EXERCISE DESCRIPTION |
Which lines have the string "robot"? Copy all of them from the entries below.

INPUT FOR THIS TASK |

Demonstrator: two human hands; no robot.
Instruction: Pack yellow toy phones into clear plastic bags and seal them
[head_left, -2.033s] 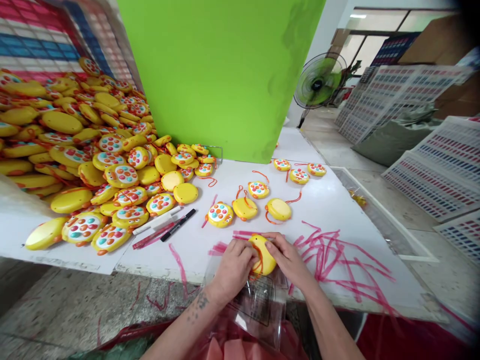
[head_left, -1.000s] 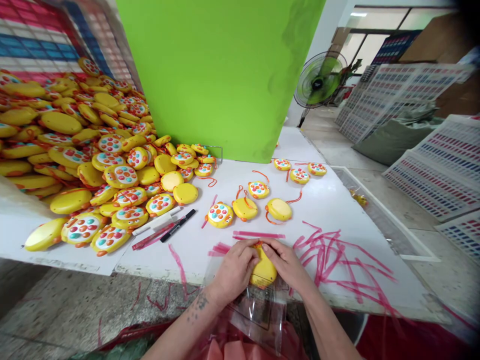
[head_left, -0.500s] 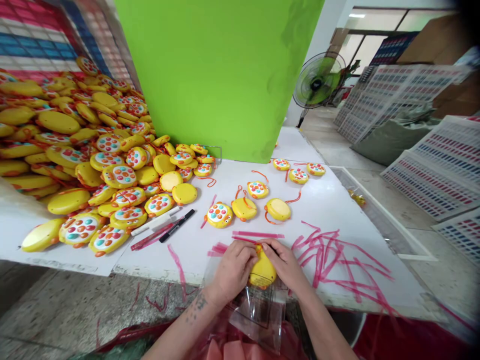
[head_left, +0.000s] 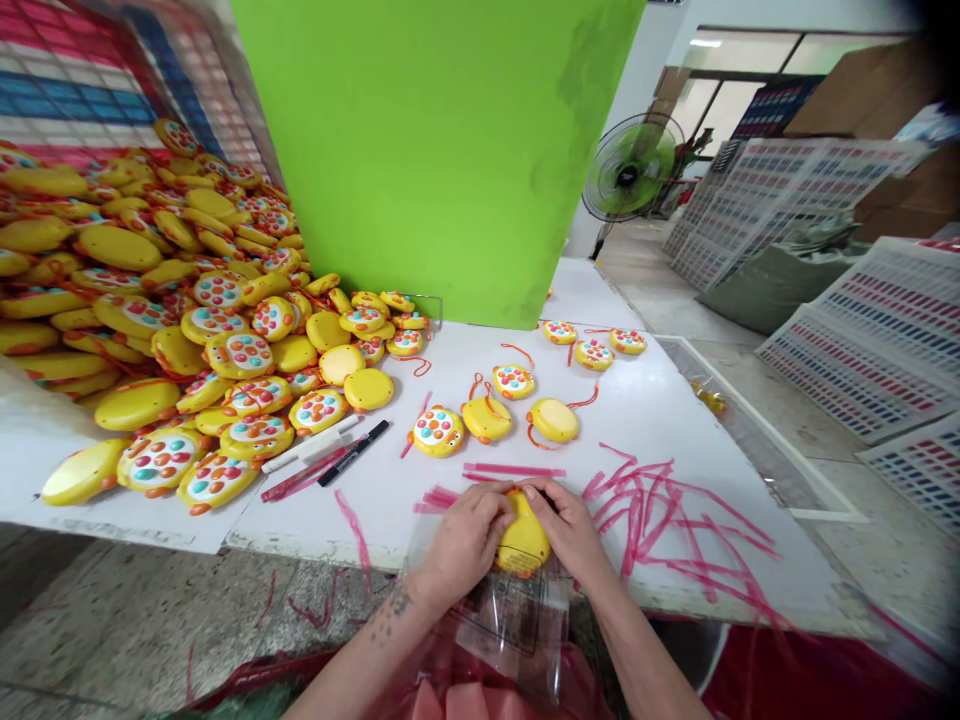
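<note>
At the table's front edge, a yellow toy (head_left: 523,540) shows its plain side, with a clear printed plastic bag (head_left: 517,615) around it and hanging below. My left hand (head_left: 469,535) is closed on the toy's upper left edge, fingers bent. From the right, my right hand (head_left: 566,520) pinches the toy's top, its fingertips close to the left ones. Where the fingers meet, the toy's top and the bag's edge are partly hidden. Just beyond my hands lie pink strips (head_left: 514,470) on the white table (head_left: 450,350).
A large heap of yellow toys (head_left: 139,403) fills the left. Several loose toys (head_left: 437,431) lie mid-table near a black marker (head_left: 354,453). Tangled pink strips (head_left: 675,520) spread at right. A green panel (head_left: 450,160) stands behind; a fan (head_left: 627,177) is beyond.
The view has shifted very slightly. Both hands keep nearly the same grip on the bagged toy, which has tilted a little.
</note>
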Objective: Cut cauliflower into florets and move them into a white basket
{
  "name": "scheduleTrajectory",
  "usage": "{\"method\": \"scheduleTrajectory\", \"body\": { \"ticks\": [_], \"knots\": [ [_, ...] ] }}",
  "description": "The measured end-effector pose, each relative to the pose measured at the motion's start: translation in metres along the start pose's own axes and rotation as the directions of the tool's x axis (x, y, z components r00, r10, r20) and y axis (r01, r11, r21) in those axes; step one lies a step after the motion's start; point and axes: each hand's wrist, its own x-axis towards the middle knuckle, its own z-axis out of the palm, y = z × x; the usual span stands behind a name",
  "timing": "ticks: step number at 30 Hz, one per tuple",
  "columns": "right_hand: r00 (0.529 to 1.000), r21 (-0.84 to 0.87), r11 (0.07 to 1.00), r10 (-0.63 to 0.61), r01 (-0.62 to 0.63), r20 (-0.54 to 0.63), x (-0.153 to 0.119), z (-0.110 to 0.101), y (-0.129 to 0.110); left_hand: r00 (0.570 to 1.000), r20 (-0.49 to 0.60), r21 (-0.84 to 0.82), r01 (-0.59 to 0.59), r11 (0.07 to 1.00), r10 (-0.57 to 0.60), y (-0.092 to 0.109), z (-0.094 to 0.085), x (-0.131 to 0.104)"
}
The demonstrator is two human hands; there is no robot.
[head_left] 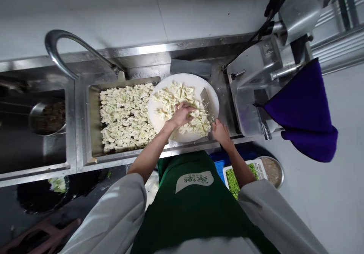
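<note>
Chopped cauliflower (182, 93) is spread over a round white cutting board (212, 90), which sits beside the sink. My left hand (182, 114) rests on the cauliflower near the middle of the board, fingers apart and slightly curved. In my right hand (220, 131), at the board's near right edge, the fingers wrap round the handle of a cleaver (206, 99). Its wide blade reaches across the right side of the board, next to the cut pieces, with small crumbs on it. More cauliflower florets (125, 117) fill the sink basin to the left of the board.
A curved tap (68, 38) arches over the left sinks. A metal bowl (47, 117) stands in the far-left sink. To the right is a machine (250, 79) with a purple cloth (307, 113). Below stand a white basket (260, 169) of chopped greens and a metal basin (280, 170).
</note>
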Motion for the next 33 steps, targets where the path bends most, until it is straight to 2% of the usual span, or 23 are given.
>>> {"method": "scheduleTrajectory", "body": {
  "ticks": [2,4,7,9,11,13,14,17,22,28,33],
  "knots": [
    [0.999,0.005,1.000,-0.003,0.004,-0.047,0.000,-0.004,0.001,0.991,-0.134,-0.087,-0.023,0.996,0.011,-0.010,-0.010,-0.011],
    [0.994,0.007,1.000,0.004,-0.003,-0.113,-0.001,-0.008,0.000,0.955,-0.296,-0.208,-0.056,0.977,-0.008,-0.022,-0.020,-0.039],
    [0.978,0.015,1.000,0.008,-0.005,-0.208,-0.006,-0.012,-0.008,0.850,-0.501,-0.346,-0.023,0.938,-0.164,-0.043,-0.024,-0.098],
    [0.968,0.030,0.999,-0.018,0.026,-0.252,-0.009,-0.012,-0.020,0.750,-0.579,-0.417,0.065,0.907,-0.320,-0.058,-0.014,-0.135],
    [0.959,0.046,0.995,-0.077,0.092,-0.274,-0.012,-0.010,-0.039,0.653,-0.599,-0.508,0.138,0.850,-0.463,-0.071,0.006,-0.159],
    [0.950,0.050,0.982,-0.160,0.180,-0.268,-0.015,-0.005,-0.062,0.585,-0.585,-0.594,0.161,0.788,-0.561,-0.077,0.029,-0.169],
    [0.946,0.046,0.974,-0.202,0.221,-0.255,-0.017,-0.002,-0.075,0.568,-0.582,-0.623,0.148,0.768,-0.582,-0.079,0.040,-0.170],
    [0.932,0.020,0.946,-0.315,0.323,-0.177,-0.020,0.011,-0.116,0.552,-0.606,-0.655,0.062,0.753,-0.573,-0.076,0.060,-0.164],
    [0.904,-0.067,0.902,-0.428,0.426,-0.016,-0.025,0.030,-0.166,0.490,-0.641,-0.676,0.003,0.737,-0.590,-0.070,0.068,-0.159],
    [0.894,-0.206,0.870,-0.433,0.448,0.116,-0.023,0.040,-0.188,0.503,-0.632,-0.693,-0.027,0.721,-0.589,-0.072,0.067,-0.161],
    [0.899,-0.270,0.857,-0.419,0.439,0.130,-0.008,0.059,-0.198,0.541,-0.631,-0.687,-0.059,0.724,-0.555,-0.075,0.063,-0.161]
  ]
}}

ANSWER BOX |
Demonstrator: two human hands; no robot.
The demonstrator is two human hands; there is no robot.

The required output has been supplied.